Wild Rose follows the template for movies about aspiring singers pretty closely, and it hits most of the familiar story beats. Not much happens plot-wise that you haven't seen before and won't see coming. Buckley rises above that, giving the movie vibrancy and life. Rose-Lynn is, by conception, a wild child – a young woman who doesn't take any guff from anybody. Sometimes actors play characters like that and it feels put on, like the performance it is. Buckley avoids that. She's so real in this role that you forget you're watching a fictional person. Consequently, it's easy to get wrapped up in Rose-Lynn's journey.

Adding to the impact is that Buckley is one hell of a singer. There's tremendous soul in her voice. It conveys all the hope, pain, and guilt that Rose-Lynn experiences. Even if you don't like country music, failing to get pulled in by the film's songs is virtually impossible.

An interesting theme propels Wild Rose: Nashville is a magical place. Anyone from anywhere in the world can go there and take their shot at stardom. Yes, the competition is stiff, but with hard work and some talent, it's not out of the realm of possibility that a dream will come true. Rose-Lynn knows it, which is precisely why she views Music City as her ticket out of a working-class life, as well as her chance to prove that she can make something of herself. All her eggs are in that basket – a fact that gives the film emotional stakes. She has no back-up plan, so it's either win big or lose big.

Julie Walters does excellent supporting work, as does Sophie Okonedo.
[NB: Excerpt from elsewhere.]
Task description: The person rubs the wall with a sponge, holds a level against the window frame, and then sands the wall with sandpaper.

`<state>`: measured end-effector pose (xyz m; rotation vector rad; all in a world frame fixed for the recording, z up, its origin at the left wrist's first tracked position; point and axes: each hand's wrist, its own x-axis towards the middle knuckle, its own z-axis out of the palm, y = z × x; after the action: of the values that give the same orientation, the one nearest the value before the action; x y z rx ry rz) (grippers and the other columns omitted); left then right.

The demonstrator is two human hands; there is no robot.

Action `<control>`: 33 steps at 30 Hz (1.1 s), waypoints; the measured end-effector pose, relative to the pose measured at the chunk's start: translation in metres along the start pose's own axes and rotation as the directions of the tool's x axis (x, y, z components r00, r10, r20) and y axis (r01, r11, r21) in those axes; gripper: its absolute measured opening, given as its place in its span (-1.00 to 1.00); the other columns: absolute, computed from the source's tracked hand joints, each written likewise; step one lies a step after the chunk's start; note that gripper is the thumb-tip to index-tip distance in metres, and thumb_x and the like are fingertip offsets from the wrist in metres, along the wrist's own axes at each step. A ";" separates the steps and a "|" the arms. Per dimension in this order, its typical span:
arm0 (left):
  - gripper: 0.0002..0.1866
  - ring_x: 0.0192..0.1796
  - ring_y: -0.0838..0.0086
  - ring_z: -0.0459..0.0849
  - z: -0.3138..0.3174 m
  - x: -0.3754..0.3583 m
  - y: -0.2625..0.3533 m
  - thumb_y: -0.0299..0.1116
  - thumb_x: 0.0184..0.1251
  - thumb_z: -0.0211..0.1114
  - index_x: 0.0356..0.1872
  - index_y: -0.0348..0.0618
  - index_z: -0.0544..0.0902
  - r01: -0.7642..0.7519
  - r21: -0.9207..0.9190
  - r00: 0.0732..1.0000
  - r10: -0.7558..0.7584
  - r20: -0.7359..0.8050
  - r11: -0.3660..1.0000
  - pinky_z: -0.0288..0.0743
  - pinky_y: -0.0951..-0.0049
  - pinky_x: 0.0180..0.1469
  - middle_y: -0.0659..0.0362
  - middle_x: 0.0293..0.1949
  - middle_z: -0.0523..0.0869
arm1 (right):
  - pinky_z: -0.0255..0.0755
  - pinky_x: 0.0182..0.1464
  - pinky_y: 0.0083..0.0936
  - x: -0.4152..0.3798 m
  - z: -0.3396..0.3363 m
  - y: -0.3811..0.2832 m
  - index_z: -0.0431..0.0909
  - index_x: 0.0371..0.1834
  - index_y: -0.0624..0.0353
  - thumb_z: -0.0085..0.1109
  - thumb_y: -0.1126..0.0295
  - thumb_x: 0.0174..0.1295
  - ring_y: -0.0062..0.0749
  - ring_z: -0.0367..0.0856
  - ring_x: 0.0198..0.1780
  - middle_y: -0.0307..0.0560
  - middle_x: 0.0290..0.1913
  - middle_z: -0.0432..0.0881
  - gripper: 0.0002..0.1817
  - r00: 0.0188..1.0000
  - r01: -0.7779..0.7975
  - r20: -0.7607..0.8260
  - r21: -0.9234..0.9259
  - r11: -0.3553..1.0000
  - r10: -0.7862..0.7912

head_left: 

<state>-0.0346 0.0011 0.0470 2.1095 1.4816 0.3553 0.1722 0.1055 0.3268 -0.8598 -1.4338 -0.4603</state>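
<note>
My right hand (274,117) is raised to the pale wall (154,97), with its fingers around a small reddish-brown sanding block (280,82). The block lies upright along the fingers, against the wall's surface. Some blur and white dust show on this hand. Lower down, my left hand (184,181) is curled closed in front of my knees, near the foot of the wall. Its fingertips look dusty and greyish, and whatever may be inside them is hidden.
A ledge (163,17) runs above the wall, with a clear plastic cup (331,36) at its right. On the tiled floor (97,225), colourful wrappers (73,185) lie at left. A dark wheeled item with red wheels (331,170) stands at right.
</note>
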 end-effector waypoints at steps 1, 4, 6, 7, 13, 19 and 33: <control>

Their characters provide nice, grounded contrasts to Rose-Lynn, giving her formidable people to bond with and/or rebel against. Wild Rose also has a poignant message about how there can be multiple definitions of success.

On its own, the movie is an entertaining music drama that's worth seeing. Anchored by Jessie Buckley's riveting work, however, it becomes a touching, inspiring tale with singing that'll blow you away.

out of four

Wild Rose is rated R for language throughout, some sexuality and brief drug material. The running time is 1 hour and 40 minutes.